## PROBLEM DETAILS
The response must reproduce exactly every line of the material below holding the word "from".

Segment Open

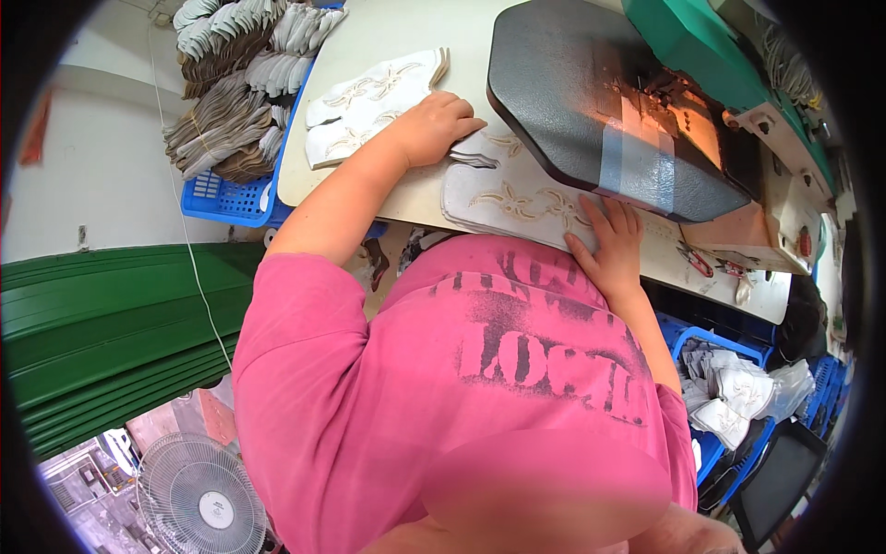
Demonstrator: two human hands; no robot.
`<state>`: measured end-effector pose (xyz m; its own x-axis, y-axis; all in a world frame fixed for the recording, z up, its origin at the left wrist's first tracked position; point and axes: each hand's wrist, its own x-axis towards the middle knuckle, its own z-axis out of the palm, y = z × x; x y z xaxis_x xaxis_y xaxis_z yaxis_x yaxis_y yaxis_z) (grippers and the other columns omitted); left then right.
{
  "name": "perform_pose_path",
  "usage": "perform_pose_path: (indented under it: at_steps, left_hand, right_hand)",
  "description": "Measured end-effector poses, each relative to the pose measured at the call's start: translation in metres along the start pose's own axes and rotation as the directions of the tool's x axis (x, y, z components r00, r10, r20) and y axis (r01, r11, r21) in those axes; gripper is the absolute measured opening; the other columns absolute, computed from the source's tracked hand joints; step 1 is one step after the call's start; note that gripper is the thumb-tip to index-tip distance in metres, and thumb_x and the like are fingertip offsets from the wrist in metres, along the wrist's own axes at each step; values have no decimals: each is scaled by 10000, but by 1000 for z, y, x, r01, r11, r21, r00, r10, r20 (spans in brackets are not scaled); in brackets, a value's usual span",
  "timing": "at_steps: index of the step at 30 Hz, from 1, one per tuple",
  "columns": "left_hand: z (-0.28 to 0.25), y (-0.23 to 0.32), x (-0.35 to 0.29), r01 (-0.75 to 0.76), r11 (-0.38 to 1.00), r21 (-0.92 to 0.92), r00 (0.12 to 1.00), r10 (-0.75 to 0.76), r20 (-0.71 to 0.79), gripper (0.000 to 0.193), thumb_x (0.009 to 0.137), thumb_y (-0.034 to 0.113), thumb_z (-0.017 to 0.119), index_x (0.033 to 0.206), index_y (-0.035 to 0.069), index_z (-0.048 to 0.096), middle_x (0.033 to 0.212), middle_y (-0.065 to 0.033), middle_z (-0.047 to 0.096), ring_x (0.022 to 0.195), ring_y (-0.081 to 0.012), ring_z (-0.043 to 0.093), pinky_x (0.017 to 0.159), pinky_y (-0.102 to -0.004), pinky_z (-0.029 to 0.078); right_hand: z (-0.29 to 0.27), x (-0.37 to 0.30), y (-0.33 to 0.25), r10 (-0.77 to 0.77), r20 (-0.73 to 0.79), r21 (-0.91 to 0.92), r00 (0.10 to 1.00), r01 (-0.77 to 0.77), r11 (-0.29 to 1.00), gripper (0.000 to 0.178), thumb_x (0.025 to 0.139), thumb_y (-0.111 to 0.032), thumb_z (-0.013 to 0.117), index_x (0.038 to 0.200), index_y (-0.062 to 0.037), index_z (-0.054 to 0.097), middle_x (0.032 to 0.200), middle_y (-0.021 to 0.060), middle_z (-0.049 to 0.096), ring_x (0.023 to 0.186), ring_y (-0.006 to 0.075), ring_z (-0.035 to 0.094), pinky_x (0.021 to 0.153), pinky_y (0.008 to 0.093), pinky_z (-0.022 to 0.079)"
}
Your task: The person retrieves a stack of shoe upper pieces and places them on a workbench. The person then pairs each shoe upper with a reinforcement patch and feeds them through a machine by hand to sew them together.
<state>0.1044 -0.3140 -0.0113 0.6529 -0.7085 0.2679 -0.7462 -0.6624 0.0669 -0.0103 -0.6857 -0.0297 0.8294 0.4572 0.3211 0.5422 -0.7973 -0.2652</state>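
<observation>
White fabric cut pieces with beige starfish-like embroidery lie in two stacks on the table. My left hand [437, 127] lies over the right edge of the left stack [362, 103], its fingers loosely bent and pointing right, holding nothing that shows. Under its fingers and to the right is the other stack [509, 192], whose layered edges show at a notch. My right hand [611, 242] rests on that stack's right part, fingers spread and the thumb apart. The black machine bed cover [572, 83] overhangs the stack's far right side.
A green sewing machine [701, 46] with a lit needle area stands at the far right. Red-handled snips [696, 260] lie by the table's right edge. Blue baskets [226, 198] with bundled pieces flank the table. A fan [201, 494] stands lower left.
</observation>
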Motion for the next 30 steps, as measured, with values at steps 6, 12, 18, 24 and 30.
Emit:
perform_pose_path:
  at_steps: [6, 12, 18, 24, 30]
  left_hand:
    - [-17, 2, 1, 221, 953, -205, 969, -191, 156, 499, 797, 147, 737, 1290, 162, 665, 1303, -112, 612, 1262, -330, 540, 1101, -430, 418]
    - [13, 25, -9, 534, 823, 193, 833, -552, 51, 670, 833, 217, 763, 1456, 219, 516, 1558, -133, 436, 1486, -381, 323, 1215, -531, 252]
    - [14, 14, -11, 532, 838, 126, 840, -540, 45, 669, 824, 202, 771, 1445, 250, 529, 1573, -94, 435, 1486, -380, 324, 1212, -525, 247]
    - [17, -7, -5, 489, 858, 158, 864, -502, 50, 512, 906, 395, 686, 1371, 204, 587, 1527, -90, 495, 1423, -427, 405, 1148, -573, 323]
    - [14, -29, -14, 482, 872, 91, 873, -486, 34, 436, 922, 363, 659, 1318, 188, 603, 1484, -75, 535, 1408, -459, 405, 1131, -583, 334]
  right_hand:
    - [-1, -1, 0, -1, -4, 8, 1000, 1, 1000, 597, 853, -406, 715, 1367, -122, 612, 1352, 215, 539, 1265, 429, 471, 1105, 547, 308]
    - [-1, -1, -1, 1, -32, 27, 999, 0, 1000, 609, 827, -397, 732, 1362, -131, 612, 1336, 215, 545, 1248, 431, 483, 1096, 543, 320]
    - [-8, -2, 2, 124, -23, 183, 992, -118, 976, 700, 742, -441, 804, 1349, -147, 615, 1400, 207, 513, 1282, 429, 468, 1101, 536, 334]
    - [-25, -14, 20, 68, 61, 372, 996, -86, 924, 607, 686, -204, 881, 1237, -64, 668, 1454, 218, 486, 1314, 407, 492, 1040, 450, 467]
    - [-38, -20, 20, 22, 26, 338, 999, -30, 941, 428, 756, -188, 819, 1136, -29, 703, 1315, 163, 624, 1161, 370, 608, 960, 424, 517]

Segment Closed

## TASK RESPONSE
  "description": "Measured end-effector poses, each relative to the pose measured at the call's start: translation in metres along the start pose's own axes and rotation as the directions of the tool's x axis (x, y, z components r00, r10, r20) and y axis (r01, r11, r21) in those axes; gripper is the absolute measured opening; the other columns absolute, computed from the source's tracked hand joints; step 1 is one step after the call's start; note that gripper is the thumb-tip to index-tip distance in metres, and thumb_x and the like are fingertip offsets from the wrist in metres, along the wrist's own axes at each step; values have no decimals: each is scaled by 10000, but by 1000 for z, y, x, r01, r11, r21, r00, r10, r20 (spans in brackets are not scaled); in brackets, a value's usual span",
  "timing": "at_steps: index of the step at 30 Hz, from 1, one per tuple",

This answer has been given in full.